On 30 July 2019, the European Commission published an outline of its plan for the novel EU-Africa Global Health Partnership.

“This initiative aims to increase health security in sub-Saharan Africa and Europe, building on the current partnership between the EU, its Member States and sub-Saharan countries.” says Michael Makanga, EDCTP’s Executive Director in a newsletter.

“It will speed up the development of effective, safe, accessible and affordable health technologies and health system interventions for infectious diseases, together with African partners and international funders.”
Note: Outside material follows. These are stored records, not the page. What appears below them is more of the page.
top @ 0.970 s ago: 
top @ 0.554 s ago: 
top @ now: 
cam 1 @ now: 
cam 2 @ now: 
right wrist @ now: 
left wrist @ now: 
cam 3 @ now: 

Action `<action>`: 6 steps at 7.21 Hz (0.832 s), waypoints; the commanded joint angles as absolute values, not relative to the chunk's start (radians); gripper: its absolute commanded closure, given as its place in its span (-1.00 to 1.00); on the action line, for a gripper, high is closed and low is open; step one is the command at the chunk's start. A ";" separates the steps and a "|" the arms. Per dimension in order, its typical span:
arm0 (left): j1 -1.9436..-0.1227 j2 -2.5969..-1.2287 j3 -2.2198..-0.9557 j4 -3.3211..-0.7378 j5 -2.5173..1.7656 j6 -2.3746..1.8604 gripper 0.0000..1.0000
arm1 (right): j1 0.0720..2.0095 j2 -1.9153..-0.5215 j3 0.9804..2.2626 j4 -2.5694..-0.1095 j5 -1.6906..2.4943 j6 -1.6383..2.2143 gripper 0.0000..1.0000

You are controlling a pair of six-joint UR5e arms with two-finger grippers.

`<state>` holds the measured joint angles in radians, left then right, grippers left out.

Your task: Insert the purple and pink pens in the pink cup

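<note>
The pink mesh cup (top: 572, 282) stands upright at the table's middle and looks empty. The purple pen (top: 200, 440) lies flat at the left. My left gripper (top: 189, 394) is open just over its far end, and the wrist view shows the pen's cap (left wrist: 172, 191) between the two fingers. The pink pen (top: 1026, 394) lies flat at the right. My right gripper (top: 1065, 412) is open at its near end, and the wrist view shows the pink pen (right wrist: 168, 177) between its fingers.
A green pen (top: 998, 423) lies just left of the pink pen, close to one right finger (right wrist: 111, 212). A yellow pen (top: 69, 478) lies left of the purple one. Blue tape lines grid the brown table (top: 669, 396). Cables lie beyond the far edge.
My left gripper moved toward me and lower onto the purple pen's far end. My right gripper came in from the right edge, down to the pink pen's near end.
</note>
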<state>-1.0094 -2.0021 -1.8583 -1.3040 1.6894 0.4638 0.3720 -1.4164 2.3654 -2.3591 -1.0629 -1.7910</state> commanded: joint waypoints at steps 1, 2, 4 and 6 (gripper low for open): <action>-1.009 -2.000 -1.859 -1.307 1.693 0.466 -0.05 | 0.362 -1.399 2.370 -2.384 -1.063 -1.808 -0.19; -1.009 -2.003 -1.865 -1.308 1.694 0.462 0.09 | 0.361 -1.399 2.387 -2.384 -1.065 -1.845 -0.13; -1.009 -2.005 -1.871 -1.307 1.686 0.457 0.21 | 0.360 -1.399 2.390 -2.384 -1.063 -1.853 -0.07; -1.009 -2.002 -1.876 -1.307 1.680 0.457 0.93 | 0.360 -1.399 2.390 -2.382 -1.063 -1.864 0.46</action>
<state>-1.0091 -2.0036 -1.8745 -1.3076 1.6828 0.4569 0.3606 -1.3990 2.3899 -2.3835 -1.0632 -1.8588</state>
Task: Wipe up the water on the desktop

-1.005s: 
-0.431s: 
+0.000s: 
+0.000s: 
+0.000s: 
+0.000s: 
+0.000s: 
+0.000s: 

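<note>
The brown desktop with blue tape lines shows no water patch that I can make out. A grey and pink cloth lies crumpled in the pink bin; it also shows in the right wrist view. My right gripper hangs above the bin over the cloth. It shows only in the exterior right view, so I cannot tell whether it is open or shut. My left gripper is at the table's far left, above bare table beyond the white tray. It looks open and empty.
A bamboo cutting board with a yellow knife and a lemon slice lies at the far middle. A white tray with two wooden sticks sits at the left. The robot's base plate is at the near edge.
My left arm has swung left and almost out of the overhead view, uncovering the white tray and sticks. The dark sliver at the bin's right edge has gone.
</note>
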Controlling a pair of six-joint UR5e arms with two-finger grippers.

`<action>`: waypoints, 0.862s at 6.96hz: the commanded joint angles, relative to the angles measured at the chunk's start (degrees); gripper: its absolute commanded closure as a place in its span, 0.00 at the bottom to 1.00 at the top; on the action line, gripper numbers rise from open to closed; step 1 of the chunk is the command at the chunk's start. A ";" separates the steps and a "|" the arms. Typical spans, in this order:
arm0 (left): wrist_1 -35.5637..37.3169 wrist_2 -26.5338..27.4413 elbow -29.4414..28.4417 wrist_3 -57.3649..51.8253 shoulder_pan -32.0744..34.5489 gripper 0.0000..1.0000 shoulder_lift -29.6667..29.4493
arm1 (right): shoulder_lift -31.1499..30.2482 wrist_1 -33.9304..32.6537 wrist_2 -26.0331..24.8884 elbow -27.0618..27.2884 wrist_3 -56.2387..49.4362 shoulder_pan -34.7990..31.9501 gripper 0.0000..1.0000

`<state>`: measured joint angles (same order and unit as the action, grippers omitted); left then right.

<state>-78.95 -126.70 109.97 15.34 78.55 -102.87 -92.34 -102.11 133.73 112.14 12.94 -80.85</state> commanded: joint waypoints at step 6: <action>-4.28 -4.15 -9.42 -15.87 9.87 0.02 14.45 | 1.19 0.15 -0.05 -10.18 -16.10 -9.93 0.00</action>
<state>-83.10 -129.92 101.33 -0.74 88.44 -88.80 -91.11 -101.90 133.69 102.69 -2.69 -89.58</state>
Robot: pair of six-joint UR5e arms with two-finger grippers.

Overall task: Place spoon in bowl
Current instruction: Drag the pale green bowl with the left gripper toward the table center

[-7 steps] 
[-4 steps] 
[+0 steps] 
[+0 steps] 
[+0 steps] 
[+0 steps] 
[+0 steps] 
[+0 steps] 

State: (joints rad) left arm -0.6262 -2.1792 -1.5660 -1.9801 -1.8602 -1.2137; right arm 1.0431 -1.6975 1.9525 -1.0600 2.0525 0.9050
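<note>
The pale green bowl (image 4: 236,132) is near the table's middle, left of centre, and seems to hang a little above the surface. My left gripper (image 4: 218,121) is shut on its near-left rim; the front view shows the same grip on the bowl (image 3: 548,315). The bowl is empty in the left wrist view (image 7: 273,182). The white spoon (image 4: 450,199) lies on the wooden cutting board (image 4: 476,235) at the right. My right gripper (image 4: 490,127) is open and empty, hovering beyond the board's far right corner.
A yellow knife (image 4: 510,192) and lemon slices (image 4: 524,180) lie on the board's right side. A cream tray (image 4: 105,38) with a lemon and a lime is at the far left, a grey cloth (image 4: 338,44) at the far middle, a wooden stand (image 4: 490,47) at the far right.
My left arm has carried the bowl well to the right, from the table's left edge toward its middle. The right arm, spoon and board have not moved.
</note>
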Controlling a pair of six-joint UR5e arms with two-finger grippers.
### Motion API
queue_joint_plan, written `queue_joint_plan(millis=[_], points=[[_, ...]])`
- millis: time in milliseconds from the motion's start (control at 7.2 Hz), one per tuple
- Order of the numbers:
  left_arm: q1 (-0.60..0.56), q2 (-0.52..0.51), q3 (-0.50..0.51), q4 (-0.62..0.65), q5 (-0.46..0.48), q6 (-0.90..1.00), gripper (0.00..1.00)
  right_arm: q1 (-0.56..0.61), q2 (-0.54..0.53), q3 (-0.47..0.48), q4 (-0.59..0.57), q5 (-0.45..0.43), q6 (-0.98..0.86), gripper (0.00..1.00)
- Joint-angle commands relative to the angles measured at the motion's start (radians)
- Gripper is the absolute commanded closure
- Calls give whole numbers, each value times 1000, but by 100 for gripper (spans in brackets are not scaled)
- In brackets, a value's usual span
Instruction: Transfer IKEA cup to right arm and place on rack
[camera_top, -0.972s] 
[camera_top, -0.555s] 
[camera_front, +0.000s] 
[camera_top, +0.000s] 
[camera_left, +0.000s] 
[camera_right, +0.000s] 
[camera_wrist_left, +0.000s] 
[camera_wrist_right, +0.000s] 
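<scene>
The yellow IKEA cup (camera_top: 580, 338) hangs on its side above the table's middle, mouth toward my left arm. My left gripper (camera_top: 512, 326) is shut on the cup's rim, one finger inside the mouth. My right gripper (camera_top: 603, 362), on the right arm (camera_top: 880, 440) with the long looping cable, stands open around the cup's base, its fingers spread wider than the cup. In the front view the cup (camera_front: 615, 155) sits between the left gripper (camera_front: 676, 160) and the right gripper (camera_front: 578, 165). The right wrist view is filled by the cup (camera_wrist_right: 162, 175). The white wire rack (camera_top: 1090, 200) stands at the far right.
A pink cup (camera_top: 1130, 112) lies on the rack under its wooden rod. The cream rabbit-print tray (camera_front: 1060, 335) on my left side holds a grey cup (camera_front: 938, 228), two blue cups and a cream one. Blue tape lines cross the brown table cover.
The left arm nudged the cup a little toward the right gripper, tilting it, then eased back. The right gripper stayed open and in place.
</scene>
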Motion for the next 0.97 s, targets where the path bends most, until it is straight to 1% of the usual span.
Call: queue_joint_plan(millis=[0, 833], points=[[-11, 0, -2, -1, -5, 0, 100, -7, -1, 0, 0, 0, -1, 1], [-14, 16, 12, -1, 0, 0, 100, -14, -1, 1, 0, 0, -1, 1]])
Today, EGHRIN has provided feedback to consultation of the European Commission on the newly proposed partnership. the recommendations were as followed:

  1. CONTEXT, IMPACT AND BASIS FOR EU INTERVENTION- Health and healthcare represent the largest industry sector in the world; it is a driver for innovation and a major job creator. This is true for both Europe and Africa. Investing in a EU-Africa GH Partnership therefore has potential for impact at several levels (1) HEALTH/ by increasing the health and well being of citizens in Africa through world class research, (2) CAPACITY / bringing together great scientists from both continents will boost development of novel technologies that tackle the growing threat of infectious diseases (3) ECONOMIC / investments by the EU in this area will  help market failure, with is currently blocking innovation in this field and will thus boost competitiveness of both continents on the Global Health market..
  2. OBJECTIVES – EGHRIN welcomes the proposal from the Commission to widen the mandate of the partnership to include health security and antimicrobial resistance. At the same time, EGHRIN is concerned that a clear focus on poverty-related and neglected diseases affecting vulnerable populations may be lost, resulting in insufficient tools to prevent, diagnose or treat infections. Therefore, the various priorities should get a clear budget allocation.
  3. POLICY OPTIONS FOR THE PARTNERSHIP- EGHRIN agrees that only an institutionalised partnership can offer the structure and level of commitment that is needed to achieve the expected scientific, social, economic and other impacts. Regardless of the specific modality, (Art 185 or Art. 187), the governance needs to guarantee an equitable partnership with sub-Saharan African partner countries and ensure that R&I priorities are identified according to scientific criteria and based on global health needs.   EGHRIN welcomes an open approach towards the modality of the partnership: one that does not restrict participation but is open to any organisation supporting R&I in the scope of global health.
  4. BUDGET – The scope of the partnership warrants an ambitious budget. The European Commission budget contribution should be of at least 1 billion euro, matching the contributions of European and African Participating States, and third parties. The broader scope of the new partnership should not cause funding to be diverted from the classic global health research areas.
  5. FUNDING INSTRUMENTS – EGHRIN recommends that the funding mechanisms be aligned with the needs of nowadays’ R&I challenges in Europe and Africa. Areas of traditional market failure should remain funded with subsidies. In disease areas where market failure mechanisms are less pronounced, public funding should be used to leverage potential private investments. This can be done via price instruments and blended financing with loans and equity investments. A tight connection with the newly proposed EIC pillar would seem pivotal for the success of the partnership.
  6. PARTICIPATING STATES CONTRIBUTIONS AND ALIGNMENT European and African Participating States should primarily provide unrestricted cash contributions so that the future partnership can pool funding, achieve critical mass and maximise impact. In kind contributions from Participating States should be avoided, unless they represent proven added value to the partnership. EGHRIN recommends further alignment and integration of national global health programs into the new Partnership. As an example: the EU-Africa Global Health (GH) Partnership would be a great new house for various PDP funds that are currently managed under national governments.